Given Kazakhstan’s and Uzbekistan’s statements over the last month, the recent vote may have simply been, as Matthew Kupfer, OCCRP’s Central Asia editor, put it on Twitter, “a chance to throw Russia a bone.” The Central Asian votes, by themselves, were not a deciding factor in the resolution passing or failing. If voting against the resolution would serve to forestall retaliation by Moscow, it was a vote worth making from the view of the Central Asian capitals.

“If for the vast majority of states voting to exclude Russia from the UN Human Rights Council was an obvious and clear choice, this was unimaginably difficult for the governments in Central Asia,” Said Swerdlow, noting that the foreign ministries of Kazakhstan and Uzbekistan have consistently voices support for Ukraine’s territorial integrity since the 2014 annexation of Crimea. “But it is entirely another matter to endorse a precedent where Moscow is publicly humiliated at the U.N. and given a pariah status in a body which both Nur-Sultan and Tashkent have expended so much political capital to join.”

The U.N. Human Rights Council has faced its share of criticism as it has had among its members blatant violators of all kinds of human rights.

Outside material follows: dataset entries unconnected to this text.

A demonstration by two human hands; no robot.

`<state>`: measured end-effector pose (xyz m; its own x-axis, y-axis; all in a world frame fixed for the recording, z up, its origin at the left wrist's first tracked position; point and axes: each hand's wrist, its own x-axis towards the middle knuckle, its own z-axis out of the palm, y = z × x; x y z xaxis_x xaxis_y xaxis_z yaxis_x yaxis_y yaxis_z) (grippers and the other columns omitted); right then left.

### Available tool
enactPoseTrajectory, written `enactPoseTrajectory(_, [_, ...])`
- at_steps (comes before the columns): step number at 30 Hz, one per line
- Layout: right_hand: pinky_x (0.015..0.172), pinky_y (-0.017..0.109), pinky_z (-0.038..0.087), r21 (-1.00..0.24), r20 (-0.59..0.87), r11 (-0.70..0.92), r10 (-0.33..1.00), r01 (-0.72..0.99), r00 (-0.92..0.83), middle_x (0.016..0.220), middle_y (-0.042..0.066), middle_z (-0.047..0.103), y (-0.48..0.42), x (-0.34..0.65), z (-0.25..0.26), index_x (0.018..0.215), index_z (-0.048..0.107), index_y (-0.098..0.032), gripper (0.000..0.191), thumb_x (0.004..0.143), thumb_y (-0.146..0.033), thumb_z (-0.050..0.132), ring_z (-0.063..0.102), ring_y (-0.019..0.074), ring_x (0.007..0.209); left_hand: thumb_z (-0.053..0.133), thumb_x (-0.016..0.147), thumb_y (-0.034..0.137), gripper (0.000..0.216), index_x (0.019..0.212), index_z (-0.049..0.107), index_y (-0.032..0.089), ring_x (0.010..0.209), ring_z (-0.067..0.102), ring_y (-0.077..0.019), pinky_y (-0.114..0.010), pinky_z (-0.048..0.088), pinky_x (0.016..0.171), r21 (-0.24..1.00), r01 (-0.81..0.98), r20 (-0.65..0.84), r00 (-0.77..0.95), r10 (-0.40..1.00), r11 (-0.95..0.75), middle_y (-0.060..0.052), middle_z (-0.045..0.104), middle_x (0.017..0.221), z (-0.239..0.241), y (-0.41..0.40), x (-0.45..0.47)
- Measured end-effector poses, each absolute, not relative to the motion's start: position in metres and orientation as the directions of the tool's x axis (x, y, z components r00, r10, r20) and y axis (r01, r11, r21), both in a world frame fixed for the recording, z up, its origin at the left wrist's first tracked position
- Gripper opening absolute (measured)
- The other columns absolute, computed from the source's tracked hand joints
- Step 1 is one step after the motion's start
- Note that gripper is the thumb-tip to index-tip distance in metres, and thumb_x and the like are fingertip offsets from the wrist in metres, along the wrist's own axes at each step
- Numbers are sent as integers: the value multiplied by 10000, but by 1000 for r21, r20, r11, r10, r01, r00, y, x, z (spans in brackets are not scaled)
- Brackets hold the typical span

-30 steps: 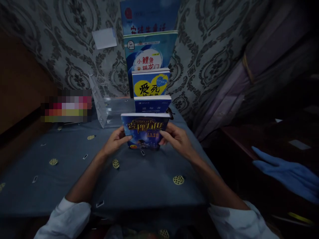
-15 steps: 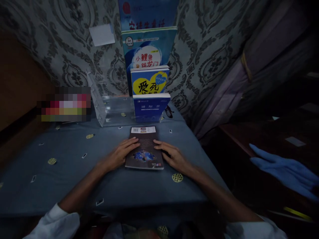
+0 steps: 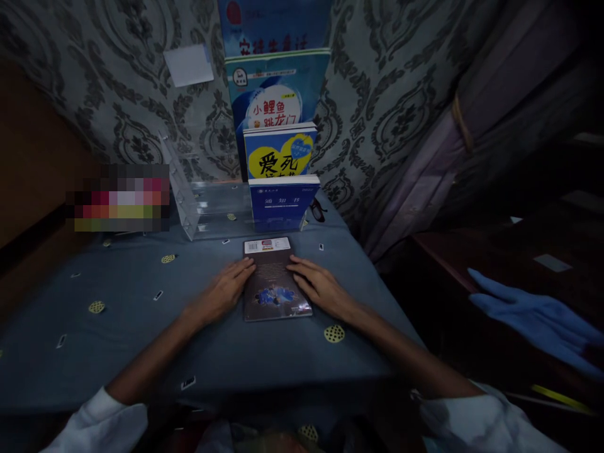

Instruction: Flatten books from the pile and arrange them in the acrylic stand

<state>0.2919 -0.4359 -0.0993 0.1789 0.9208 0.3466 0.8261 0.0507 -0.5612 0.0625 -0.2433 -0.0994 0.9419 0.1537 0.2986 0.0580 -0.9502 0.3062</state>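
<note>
A dark-covered book lies flat on the table, with a white barcode label at its far end and a blue picture lower down. My left hand rests along its left side, fingers stretched out and fingertips on the edge. On the opposite side, my right hand lies with extended fingers touching the right part of the cover. Just beyond the book stands a clear acrylic rack with a blue booklet, a blue-and-yellow book, a teal book and a taller blue book.
Blue patterned cloth covers the table. Eyeglasses lie beside the rack. A pixelated stack is at left. To the right are a tied curtain and a blue glove shape over a dark surface. A white card hangs behind.
The book has turned slightly, its near end swinging right. My left fingers have slid from over the cover to its left edge. The whole view has shifted a little.
</note>
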Motion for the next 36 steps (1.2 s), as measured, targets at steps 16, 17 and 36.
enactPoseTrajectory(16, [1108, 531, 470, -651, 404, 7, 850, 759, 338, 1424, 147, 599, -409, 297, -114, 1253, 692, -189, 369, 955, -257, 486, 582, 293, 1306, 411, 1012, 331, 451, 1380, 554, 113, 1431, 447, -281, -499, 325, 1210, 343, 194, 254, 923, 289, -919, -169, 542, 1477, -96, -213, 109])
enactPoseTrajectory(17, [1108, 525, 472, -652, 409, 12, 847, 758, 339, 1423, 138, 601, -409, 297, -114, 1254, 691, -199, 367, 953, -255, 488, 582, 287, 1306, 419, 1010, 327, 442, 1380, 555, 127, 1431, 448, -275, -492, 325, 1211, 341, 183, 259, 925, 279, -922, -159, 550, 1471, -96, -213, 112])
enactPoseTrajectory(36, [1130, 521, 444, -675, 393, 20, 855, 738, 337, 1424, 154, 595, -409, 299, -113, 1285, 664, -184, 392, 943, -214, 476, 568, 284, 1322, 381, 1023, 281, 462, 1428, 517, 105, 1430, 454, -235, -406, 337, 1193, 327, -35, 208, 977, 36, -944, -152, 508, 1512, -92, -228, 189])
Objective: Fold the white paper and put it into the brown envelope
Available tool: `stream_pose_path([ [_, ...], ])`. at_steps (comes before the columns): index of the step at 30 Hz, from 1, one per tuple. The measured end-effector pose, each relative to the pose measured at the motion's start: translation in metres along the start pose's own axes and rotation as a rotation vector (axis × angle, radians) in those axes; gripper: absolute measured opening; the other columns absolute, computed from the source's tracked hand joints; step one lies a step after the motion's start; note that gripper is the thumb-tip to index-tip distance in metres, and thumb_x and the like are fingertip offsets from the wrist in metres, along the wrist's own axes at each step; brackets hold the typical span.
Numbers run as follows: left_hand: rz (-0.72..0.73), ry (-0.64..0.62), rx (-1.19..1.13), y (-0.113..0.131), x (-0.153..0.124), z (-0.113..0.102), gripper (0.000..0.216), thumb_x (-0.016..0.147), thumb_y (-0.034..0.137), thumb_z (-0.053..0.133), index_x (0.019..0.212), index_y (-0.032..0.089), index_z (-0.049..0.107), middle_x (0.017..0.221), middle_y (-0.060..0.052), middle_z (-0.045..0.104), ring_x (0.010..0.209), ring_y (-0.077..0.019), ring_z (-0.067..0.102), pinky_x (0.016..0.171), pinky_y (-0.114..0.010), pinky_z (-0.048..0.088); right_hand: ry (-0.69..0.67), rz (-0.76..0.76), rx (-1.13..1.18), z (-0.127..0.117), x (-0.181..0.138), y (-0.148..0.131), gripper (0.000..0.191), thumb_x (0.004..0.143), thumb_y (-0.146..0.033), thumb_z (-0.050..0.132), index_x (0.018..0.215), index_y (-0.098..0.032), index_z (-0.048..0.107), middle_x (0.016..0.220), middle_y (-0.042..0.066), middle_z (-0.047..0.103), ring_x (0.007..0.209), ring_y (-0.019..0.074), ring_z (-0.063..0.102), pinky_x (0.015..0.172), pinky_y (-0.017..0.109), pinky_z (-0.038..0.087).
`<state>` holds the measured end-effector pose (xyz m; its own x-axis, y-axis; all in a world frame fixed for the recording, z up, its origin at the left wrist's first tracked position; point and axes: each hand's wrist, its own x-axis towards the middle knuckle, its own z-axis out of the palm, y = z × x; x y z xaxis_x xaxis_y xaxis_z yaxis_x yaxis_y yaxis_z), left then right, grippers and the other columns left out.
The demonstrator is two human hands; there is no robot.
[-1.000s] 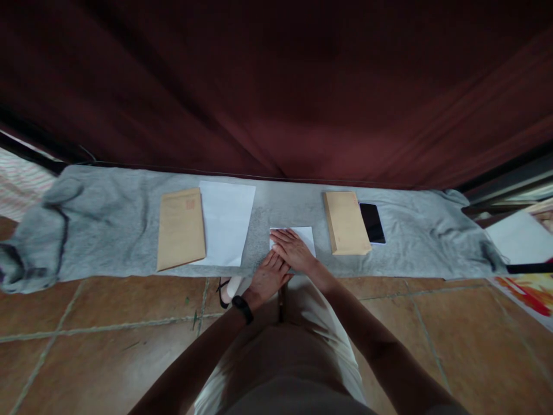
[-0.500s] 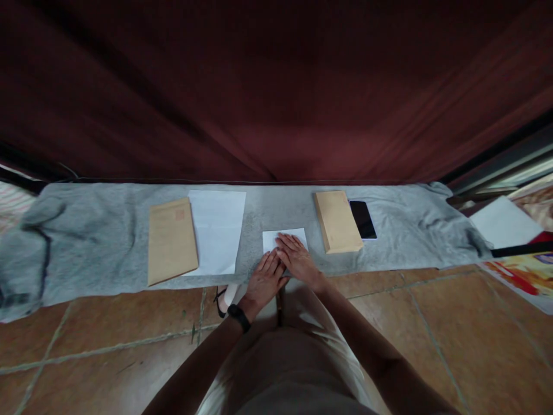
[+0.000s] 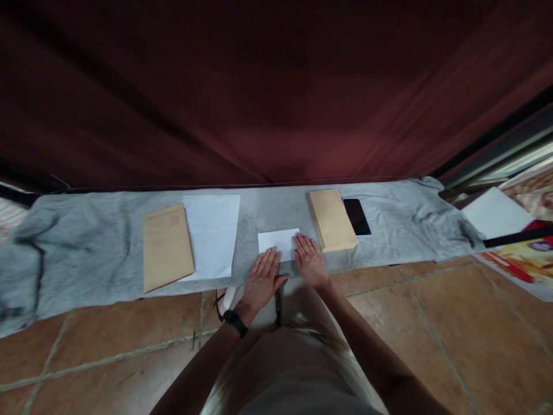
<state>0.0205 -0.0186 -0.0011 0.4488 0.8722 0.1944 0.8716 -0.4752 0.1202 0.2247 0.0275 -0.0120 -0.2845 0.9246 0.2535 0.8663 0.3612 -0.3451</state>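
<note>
A small folded white paper [image 3: 277, 241] lies on the grey cloth [image 3: 86, 253] in front of me. My left hand [image 3: 261, 280], with a black band on the wrist, lies flat and open with its fingertips on the paper's near left edge. My right hand [image 3: 310, 262] rests flat and open at the paper's right edge, fingers stretched forward. Neither hand holds anything.
A brown envelope [image 3: 166, 246] and a white sheet [image 3: 211, 233] lie to the left. A stack of brown envelopes [image 3: 330, 219] and a black phone [image 3: 356, 216] lie to the right. A dark red curtain [image 3: 276, 86] hangs behind. Tiled floor [image 3: 108, 334] lies below; papers [image 3: 496, 213] at far right.
My right hand slid off the top of the folded paper to its right edge, and my left hand moved up to its near left edge. The hands have parted.
</note>
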Motion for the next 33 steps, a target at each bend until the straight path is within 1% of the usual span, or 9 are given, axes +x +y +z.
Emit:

It’s resolutions are nonbinding, though its work serves to highlight serious human rights issues even if it cannot affect direct action in response.

Kazakhstan and Uzbekistan both currently sit on the council, their terms expiring in 2024 and 2023, respectively. When Uzbekistan was elected to the council in 2020 for a three-year term, it ascended to the council alongside both Russia and China. Writing about the election two years ago, VOA’s Navbahor Imamova cited some prescient critics: “Critics also worry that by joining Moscow and Beijing on the Council, Tashkent will be boxed in from criticizing them.” 

As recent elected members to the Council, Kazakhstan and Uzbekistan are keenly aware that their own human rights records are poor and have recently experienced serious backsliding,” Swerdlow told The Diplomat. “Aside from Russian pressure, an additional reason to vote ‘No’ was the principle: ‘What goes around, comes around.’”

An overriding issue, of course, is that Russia remains a permanent, veto-bearing member of the U.N. Security Council. Moscow can wield that weight to the misery of its detractors.